Pre-available Data Handling Classes

pydbzengine comes with several built-in handlers to stream CDC events directly into common data destinations. You can also easily create your own by extending the BasePythonChangeHandler.

Apache Iceberg Handlers (pydbzengine[iceberg])

The Iceberg handlers are designed to stream CDC events directly into Apache Iceberg tables, enabling you to build a robust data lakehouse architecture. They automatically handle data serialization into the appropriate Arrow/Parquet format and manage Iceberg transactions.

  • IcebergChangeHandler: A straightforward handler that appends change data to a source-equivalent Iceberg table using a predefined schema.
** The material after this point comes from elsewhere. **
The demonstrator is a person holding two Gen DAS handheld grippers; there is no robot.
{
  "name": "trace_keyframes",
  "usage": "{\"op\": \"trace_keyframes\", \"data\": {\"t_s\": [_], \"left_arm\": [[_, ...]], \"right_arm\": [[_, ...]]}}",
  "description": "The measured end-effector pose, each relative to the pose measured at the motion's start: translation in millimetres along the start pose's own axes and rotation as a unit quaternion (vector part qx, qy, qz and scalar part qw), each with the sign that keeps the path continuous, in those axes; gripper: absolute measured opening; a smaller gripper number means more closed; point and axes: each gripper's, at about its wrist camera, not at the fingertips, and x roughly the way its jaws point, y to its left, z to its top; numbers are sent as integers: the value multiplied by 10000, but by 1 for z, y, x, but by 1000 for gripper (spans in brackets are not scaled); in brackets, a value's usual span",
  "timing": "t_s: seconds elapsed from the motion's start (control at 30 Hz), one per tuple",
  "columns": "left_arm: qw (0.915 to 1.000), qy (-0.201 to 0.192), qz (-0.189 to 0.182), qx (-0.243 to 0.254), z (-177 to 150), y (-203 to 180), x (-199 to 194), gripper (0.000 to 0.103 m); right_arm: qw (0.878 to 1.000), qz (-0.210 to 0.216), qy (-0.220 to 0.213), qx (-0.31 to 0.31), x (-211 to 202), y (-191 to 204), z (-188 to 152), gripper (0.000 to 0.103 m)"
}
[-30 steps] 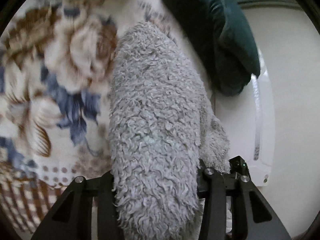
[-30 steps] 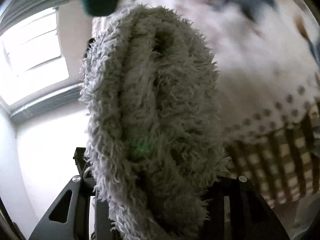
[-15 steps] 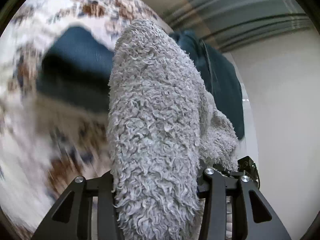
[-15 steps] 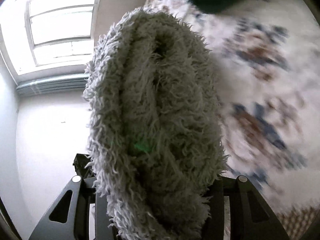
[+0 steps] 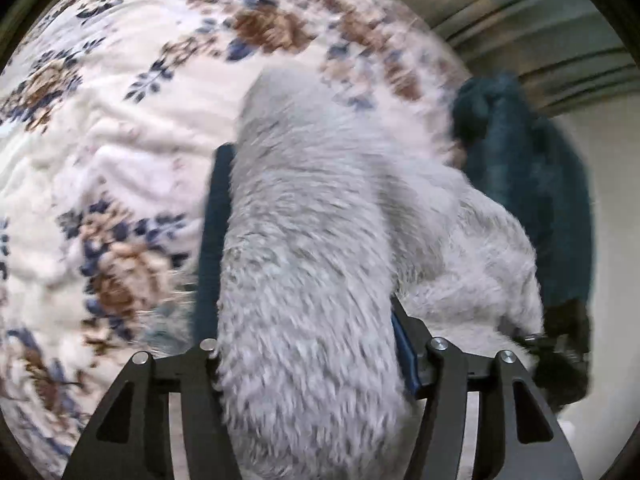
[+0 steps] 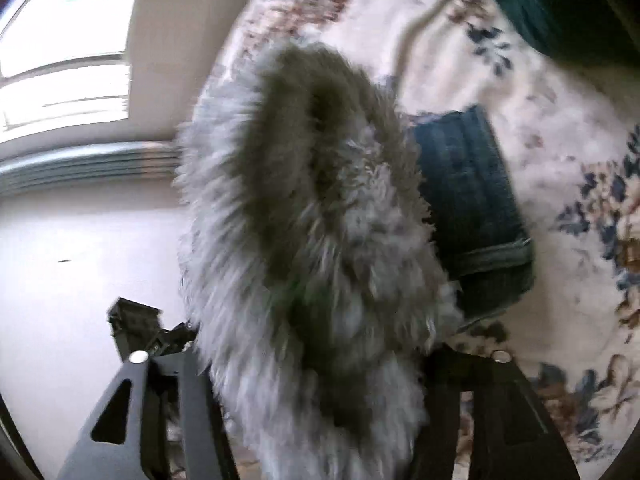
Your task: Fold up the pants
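Left gripper [image 5: 310,360]: black angular fingers [image 5: 444,392] closed around a thick roll of grey fleece pants [image 5: 308,264]. The fabric is long-piled, shaggy and soft, bunched into a rounded column that fills the gap between the fingers and rises beyond them. A further fold of the same fleece spreads to the right, reaching the other gripper, partly visible at the right edge.

Right gripper [image 6: 316,392]: fingers [image 6: 192,400] likewise clamped on the grey pants [image 6: 308,220], here seen end-on as a rounded loop with a dark hollow at its centre. Pile is blurred.

The pants are held off the surface between the two grippers, over a bed [image 5: 120,128]. The bed cover is cream, quilted and wrinkled, printed with brown and navy flowers.

Folded blue denim [image 6: 472,208], flat, rectangular, with a stitched hem, lies on the bed just behind the fleece; in the left view only a narrow dark-blue edge [image 5: 216,216] shows beside the roll.

A dark teal plush pillow [image 5: 528,184] sits at the bed edge. A bright window [image 6: 64,48] appears in the upper left of the right view.
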Motion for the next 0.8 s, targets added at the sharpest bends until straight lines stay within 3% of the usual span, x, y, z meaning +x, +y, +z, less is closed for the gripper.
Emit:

    • Use Case: Best for creating a "bronze" layer where you want to capture the raw Debezium event. The before and after payloads are stored as complete JSON strings.
    • Schema: Uses a fixed schema where complex nested fields (source, before, after) are stored as StringType.
      • With consuming data as json, all source system schema changes will be absorbed automatically.
      • Automatic Table Creation & Partitioning: It automatically creates a new Iceberg table for each source table and partitions it by day on the _consumed_at timestamp for efficient time-series queries.
      • Enriched Metadata: It also adds _consumed_at, _dbz_event_key, and _dbz_event_key_hash columns for enhanced traceability.
  • IcebergChangeHandlerV2: A more advanced handler that automatically infers the schema from the Debezium events and creates a well-structured Iceberg table accordingly.

    • Use Case: Ideal for scenarios where you want the pipeline to automatically create tables with native data types that mirror the source. This allows for direct querying of the data without needing to parse JSON.
    • Schema and Features:
      • Automatic Schema Inference: It inspects the first batch of records for a given table and infers the schema using PyArrow, preserving native data types (e.g., LongType, TimestampType).
      • Robust Type Handling: If a field's type cannot be inferred from the initial batch (e.g., it is always null), it safely falls back to StringType to prevent errors.
      • Automatic Table Creation & Partitioning: It automatically creates a new Iceberg table for each source table and partitions it by day on the _consumed_at timestamp for efficient time-series queries.
      • Enriched Metadata: It also adds _consumed_at, _dbz_event_key, and _dbz_event_key_hash columns for enhanced traceability.

dlt (data load tool) Handler (pydbzengine[dlt])

  • DltChangeHandler: This handler integrates seamlessly with the dlt library. It passes Debezium events to a dlt pipeline, allowing you to load the data into any destination dlt supports (e.g., DuckDB, BigQuery, Snowflake, Redshift, and more).
    • Use Case: Perfect for users who want to leverage dlt's powerful features for schema inference, data normalization, and loading data into a data warehouse or database.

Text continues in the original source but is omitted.